Start With the Right Bag for the Trip
Before you pack a single item, make sure the suitcase you're using is the right size for your trip. This sounds obvious, but most packing mistakes start here: too large a bag and you overfill it; too small and you overpack your personal item trying to compensate.
A carry-on spinner — typically 21" or 22" — handles three to five days comfortably for most travelers who pack efficiently. A medium checked bag (24"–26") covers a week to ten days. Anything longer calls for a large checked bag (28"+) or a second piece. Choosing the right size upfront is the single biggest lever you have on how easy the trip is going to be.
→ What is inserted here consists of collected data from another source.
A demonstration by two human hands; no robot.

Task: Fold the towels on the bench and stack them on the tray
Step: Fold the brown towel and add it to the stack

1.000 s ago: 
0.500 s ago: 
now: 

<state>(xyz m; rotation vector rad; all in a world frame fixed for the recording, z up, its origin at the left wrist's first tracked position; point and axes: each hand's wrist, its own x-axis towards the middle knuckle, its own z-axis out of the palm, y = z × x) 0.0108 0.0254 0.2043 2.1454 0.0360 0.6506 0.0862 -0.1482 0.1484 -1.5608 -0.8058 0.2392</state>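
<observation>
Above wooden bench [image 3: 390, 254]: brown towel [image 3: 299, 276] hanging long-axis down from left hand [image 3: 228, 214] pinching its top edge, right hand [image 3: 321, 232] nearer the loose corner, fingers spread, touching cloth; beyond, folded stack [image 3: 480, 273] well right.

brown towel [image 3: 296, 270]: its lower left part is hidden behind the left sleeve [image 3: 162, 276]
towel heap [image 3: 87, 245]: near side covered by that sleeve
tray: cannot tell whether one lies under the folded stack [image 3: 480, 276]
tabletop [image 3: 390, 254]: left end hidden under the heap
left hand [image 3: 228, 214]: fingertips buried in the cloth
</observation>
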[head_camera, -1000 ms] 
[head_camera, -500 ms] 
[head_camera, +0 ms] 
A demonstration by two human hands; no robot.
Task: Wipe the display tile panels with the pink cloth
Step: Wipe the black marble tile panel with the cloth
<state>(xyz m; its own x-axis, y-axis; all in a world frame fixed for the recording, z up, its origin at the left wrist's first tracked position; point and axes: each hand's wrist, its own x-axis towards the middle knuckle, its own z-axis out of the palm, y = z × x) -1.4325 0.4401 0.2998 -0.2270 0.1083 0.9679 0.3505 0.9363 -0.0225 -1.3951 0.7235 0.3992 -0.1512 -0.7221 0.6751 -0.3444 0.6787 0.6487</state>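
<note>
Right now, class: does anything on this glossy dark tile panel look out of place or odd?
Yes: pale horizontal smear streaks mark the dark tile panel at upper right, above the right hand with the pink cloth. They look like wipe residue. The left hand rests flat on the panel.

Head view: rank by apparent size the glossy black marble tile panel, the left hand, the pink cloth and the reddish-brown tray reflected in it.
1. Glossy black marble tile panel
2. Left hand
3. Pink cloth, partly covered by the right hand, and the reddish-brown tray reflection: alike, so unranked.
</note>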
If you haven't upgraded your luggage recently, the Briggs & Riley Baseline Expandable Cabin Bag ($319) and Samsonite Uplift Softside Spinner are two of our most popular starting points for travelers who want a bag that genuinely works with them — both offer expansion systems that let you pack more on the way out and compress down for the return.
The Foundation: Make a Packing List
Experienced travelers don't pack from memory — they pack from a list. A written list forces you to make conscious decisions about every item rather than throwing things in "just in case." It also makes unpacking faster and dramatically reduces the chance of leaving something behind at the hotel.
A good starting structure: clothing (categorized by day and activity), toiletries, documents and tech, and shoes. Write the list 48 hours before you travel so you have time to notice gaps without rushing to fill them. Then cut it by 20%. You can almost always bring less than you think.
Master the Rolling vs. Folding Question
The debate is real, and the answer depends on what you're packing. Rolling works best for casual clothes — t-shirts, jeans, underwear, workout gear — because it reduces wrinkles, saves vertical space, and lets you see everything at a glance. Folding (or flat-packing) is better for structured items like blazers, dress shirts, and trousers that crease badly when rolled. For formal wear, lay garments flat and fold them as few times as possible, using dry cleaning bags between layers to minimize friction.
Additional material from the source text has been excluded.